Segment Start: Provided information
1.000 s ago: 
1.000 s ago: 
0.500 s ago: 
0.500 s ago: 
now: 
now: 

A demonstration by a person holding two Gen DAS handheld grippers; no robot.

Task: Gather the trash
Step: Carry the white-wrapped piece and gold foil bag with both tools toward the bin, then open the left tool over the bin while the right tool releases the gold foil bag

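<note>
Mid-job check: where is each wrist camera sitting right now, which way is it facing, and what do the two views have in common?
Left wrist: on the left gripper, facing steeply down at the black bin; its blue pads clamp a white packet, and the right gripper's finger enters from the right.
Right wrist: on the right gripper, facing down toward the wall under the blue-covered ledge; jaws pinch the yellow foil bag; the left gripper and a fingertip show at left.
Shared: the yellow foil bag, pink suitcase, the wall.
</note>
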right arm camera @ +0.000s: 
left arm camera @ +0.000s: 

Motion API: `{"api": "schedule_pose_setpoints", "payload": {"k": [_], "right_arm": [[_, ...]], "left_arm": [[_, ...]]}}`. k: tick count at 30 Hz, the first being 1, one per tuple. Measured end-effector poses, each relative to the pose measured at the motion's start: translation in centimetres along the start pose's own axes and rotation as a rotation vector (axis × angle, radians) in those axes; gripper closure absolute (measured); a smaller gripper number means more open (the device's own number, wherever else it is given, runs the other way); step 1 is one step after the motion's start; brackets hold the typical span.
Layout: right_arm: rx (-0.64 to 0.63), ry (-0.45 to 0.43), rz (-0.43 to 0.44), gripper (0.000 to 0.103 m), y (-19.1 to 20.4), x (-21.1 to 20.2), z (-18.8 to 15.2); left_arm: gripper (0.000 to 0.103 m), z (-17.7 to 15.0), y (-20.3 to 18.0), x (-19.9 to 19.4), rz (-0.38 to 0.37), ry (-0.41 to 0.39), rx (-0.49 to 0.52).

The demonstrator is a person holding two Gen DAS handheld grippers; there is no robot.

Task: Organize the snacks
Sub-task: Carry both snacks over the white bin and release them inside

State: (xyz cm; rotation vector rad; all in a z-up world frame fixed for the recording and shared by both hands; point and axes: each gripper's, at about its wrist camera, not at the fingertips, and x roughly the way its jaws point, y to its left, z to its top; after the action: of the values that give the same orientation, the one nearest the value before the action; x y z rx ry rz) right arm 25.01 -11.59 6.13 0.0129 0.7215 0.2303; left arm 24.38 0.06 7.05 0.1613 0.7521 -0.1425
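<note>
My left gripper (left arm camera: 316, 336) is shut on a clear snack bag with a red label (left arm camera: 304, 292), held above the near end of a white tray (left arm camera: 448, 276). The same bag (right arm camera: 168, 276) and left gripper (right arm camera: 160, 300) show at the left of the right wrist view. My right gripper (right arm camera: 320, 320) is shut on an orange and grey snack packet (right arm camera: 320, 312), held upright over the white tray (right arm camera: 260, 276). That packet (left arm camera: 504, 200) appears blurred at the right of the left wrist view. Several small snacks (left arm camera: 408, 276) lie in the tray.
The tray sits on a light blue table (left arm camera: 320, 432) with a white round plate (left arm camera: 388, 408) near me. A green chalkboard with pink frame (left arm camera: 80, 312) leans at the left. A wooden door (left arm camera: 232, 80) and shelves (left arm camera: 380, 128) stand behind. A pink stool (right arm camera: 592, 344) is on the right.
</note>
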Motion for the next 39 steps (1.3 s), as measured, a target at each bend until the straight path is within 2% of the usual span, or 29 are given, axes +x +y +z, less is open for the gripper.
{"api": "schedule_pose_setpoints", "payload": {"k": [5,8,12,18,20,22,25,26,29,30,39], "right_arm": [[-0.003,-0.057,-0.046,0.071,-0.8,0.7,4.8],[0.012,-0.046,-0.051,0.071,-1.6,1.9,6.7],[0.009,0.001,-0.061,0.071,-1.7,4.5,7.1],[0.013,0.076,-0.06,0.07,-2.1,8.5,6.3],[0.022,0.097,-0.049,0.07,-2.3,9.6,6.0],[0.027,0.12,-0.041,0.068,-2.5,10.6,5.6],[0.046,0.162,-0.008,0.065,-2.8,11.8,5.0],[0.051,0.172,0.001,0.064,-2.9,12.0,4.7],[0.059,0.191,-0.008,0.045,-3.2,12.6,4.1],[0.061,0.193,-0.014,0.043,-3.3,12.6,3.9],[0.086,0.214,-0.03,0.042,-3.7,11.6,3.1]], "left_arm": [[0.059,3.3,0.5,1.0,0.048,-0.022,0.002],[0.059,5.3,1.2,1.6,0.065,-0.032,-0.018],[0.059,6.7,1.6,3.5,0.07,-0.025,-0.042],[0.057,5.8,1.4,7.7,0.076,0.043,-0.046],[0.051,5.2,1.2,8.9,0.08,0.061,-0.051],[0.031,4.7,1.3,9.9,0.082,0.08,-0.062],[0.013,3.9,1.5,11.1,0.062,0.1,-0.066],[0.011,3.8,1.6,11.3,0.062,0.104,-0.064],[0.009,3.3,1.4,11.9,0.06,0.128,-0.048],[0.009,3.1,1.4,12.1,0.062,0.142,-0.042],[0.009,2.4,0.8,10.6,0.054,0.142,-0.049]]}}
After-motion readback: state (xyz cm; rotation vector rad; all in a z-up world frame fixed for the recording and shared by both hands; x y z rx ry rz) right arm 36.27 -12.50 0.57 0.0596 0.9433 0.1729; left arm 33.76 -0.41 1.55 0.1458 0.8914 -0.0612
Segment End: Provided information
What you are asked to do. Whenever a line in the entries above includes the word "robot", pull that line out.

Result of the task.
A demonstration by a person holding two Gen DAS handheld grippers; no robot.
The demonstrator is a person holding two Gen DAS handheld grippers; there is no robot.

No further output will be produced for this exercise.